• Provided data:
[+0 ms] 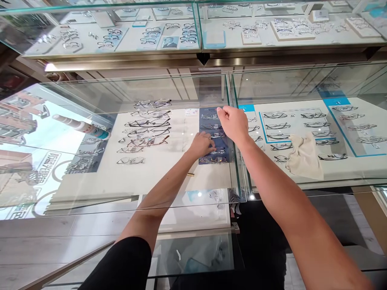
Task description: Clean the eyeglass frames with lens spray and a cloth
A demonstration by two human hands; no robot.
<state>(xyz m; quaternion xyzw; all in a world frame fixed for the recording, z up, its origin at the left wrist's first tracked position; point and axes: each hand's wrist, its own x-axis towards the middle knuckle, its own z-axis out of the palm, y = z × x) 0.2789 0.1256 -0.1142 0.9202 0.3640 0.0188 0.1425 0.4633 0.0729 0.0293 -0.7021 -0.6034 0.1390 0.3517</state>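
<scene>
My left hand (203, 145) is low over the dark blue display strip (204, 154) in the glass case, palm down, fingers bent and slightly apart. Its fingertips are beside eyeglasses (220, 151) lying on the strip; contact with them cannot be made out. My right hand (234, 123) is closed in a fist by the glass divider (238, 171), above the strip's right side. Whatever its fingers may hold is hidden. More eyeglasses (213, 160) lie at the strip's near end.
Rows of eyeglasses (151, 122) lie left of my hands. To the right, a cream cloth (304, 157) partly covers other glasses near a blue-edged panel (290, 125). A second glass showcase (256, 50) stands behind. Glass edges surround both arms.
</scene>
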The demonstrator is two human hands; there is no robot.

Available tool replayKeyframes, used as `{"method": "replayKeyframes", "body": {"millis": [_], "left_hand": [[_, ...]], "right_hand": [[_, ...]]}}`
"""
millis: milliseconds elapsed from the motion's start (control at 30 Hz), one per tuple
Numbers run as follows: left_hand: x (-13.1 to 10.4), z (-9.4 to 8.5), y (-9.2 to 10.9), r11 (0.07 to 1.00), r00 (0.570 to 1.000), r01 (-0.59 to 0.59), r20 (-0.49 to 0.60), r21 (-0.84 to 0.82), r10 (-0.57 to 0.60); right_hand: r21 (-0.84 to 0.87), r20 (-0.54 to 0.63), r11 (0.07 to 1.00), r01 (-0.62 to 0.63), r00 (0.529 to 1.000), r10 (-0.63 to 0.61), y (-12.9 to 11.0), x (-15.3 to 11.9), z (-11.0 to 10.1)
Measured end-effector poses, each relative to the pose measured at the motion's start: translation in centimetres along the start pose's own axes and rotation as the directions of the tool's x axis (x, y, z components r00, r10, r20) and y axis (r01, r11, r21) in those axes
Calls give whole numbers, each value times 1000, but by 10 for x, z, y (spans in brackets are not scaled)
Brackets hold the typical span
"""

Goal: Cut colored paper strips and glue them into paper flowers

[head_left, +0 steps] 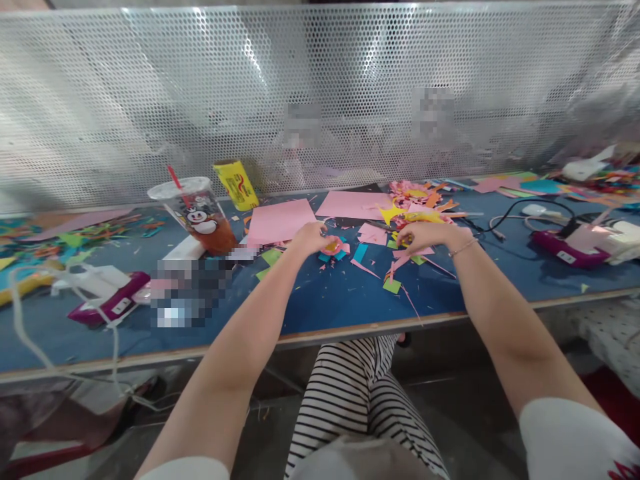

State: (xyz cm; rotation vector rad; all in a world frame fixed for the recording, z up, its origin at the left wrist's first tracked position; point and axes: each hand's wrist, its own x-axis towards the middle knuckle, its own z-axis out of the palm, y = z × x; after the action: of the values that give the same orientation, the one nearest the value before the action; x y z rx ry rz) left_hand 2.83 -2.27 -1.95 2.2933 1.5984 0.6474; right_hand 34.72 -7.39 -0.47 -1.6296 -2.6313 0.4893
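Observation:
My left hand (311,239) is closed on the edge of a small layered paper flower (332,247) in pink, orange and blue, held low over the blue table (320,307). My right hand (424,236) reaches down into a loose pile of paper scraps, its fingers curled together; what they pinch, if anything, is hidden. Around it lie pink paper strips (397,265), a green paper square (393,286) and a blue paper strip (360,253). Two pink paper sheets (280,220) rest behind the hands.
A drink cup (213,230) with a red straw stands to the left, beside a yellow packet (239,187). Purple power strips (570,250) with cables lie at both sides. A perforated metal screen (320,80) closes off the back. Pink and orange paper pieces (417,193) are heaped behind my right hand.

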Motion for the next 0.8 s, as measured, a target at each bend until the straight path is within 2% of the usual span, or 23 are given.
{"method": "replayKeyframes", "body": {"millis": [67,167,267,367,433,500,567,633,700,800], "left_hand": [[0,0,1,997,998,-35,-55,76,39],[0,0,5,994,991,-47,-118,96,58],[-1,0,11,996,981,-72,-178,52,80],[-2,0,17,992,973,-114,-209,-51,101],[-5,0,22,981,969,-138,-223,-139,104],[-8,1,28,959,965,-166,-236,-229,111],[-12,2,36,934,962,-193,-244,-301,121],[-16,3,43,911,964,-207,-232,-356,129],[-19,3,48,894,969,-208,-210,-396,133],[-22,2,52,886,976,-194,-177,-422,129]], "right_hand": [[-31,42,999,-26,999,28,-3,4,2],[-49,98,995,-92,990,97,-9,7,4],[-56,154,988,-142,977,149,-13,6,3],[-30,151,992,-122,981,126,-12,3,2],[4,64,998,-61,996,61,-12,1,1],[59,-135,998,2,991,6,-14,0,-2],[176,-373,982,64,928,6,-19,0,-4],[343,-526,928,142,848,65,-26,3,-5],[481,-580,847,226,807,114,-32,8,-3],[582,-611,754,306,776,156,-35,17,2]]}}
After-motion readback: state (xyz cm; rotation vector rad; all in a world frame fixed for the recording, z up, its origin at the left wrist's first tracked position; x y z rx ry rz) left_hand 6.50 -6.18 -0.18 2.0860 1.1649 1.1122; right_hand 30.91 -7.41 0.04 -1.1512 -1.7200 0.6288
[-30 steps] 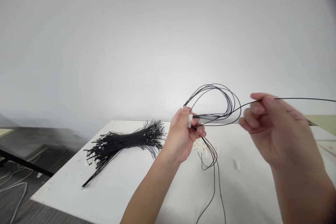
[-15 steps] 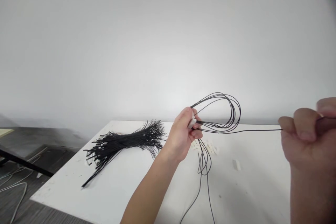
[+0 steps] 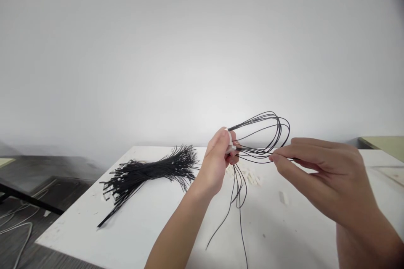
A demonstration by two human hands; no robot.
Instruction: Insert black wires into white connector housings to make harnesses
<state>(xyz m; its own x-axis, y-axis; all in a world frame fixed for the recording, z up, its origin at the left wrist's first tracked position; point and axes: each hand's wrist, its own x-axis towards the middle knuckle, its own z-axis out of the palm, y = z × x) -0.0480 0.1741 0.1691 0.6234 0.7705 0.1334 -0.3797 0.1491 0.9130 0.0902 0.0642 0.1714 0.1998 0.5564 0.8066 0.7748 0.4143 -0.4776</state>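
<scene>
My left hand [image 3: 217, 157] is closed around small white pieces [image 3: 230, 148] and a looped bundle of thin black cords [image 3: 279, 128]. The loops stick out to the right of that hand, and several loose strands [image 3: 239, 195] hang below it over the table. With thumb and index finger pinched, my right hand [image 3: 328, 172] grips a black cord at the lower right of the loops. Left of my left hand, a large bundle of black cords [image 3: 154, 170] with small pale tips lies on the white table [image 3: 151, 227].
Small cream-white pieces [image 3: 249, 176] are heaped behind my left hand. One pale block [image 3: 283, 197] lies apart on the tabletop. A yellowish surface [image 3: 385, 145] shows at the far right. White cables [image 3: 25, 227] run over the dark floor at left.
My right hand has come in from the far right to the loops, changing from a fist on the stretched cord to a fingertip pinch. My left hand keeps its hold; the hanging strands have swung left.
</scene>
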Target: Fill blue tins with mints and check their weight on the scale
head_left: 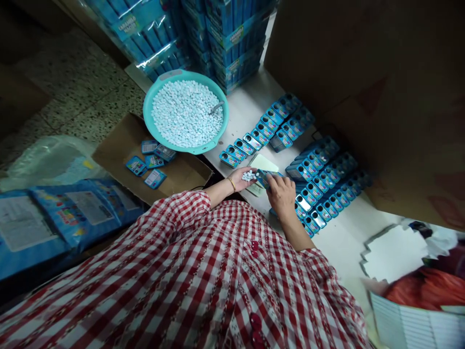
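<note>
Holding a small blue candy pack [264,178], the right hand [282,195] was clamped on it from above, and the pack was tilted so that its far end was close to the other palm. The left hand [238,179] was turned upward and cupped, not closed, with a small heap of white candies [248,175] resting in it. Both hands were over a pale green flat object [264,163] on the white table [247,114].

Judging from this posture, the step in hand was the passing of candies between palm and pack. The mouth of the pack was too small and dim in the view, so one could not tell in which direction they passed. Such a step called, it seemed, for the mouth to be near the edge of the palm, and for the palm to be steady, because loose candies could easily roll away.

Beyond the left hand stood a turquoise bowl [196,149] well filled with similar candies, and a spoon [217,107] was sunk in them. Just beside the bowl, an open carton [178,174] contained several blue packs [154,179]. Near the right hand, more packs [315,192] stood upright in rows, many of them showing a dark round spot on top.
</note>
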The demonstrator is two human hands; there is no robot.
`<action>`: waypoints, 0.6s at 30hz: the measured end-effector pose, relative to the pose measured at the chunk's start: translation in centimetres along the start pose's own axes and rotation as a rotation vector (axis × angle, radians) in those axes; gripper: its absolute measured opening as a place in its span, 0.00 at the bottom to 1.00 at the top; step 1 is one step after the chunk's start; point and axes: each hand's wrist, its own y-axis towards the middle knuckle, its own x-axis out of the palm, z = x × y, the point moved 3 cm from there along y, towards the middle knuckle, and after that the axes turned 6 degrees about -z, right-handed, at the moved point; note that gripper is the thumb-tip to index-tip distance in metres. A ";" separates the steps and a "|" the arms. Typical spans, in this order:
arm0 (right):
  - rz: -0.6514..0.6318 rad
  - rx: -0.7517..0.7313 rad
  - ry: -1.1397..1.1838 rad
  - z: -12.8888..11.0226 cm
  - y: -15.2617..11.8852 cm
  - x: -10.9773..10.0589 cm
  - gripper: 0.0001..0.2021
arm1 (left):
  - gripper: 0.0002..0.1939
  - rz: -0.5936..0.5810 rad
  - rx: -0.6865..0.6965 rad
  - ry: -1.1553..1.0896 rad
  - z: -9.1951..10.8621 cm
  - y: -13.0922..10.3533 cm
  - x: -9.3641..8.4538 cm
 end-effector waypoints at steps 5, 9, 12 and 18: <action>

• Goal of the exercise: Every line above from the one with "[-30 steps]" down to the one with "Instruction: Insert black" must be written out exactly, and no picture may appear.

• Solved problem:
[-30 steps] 
[-15 steps] 
[+0 steps] 
A demonstration by two human hands; no robot.
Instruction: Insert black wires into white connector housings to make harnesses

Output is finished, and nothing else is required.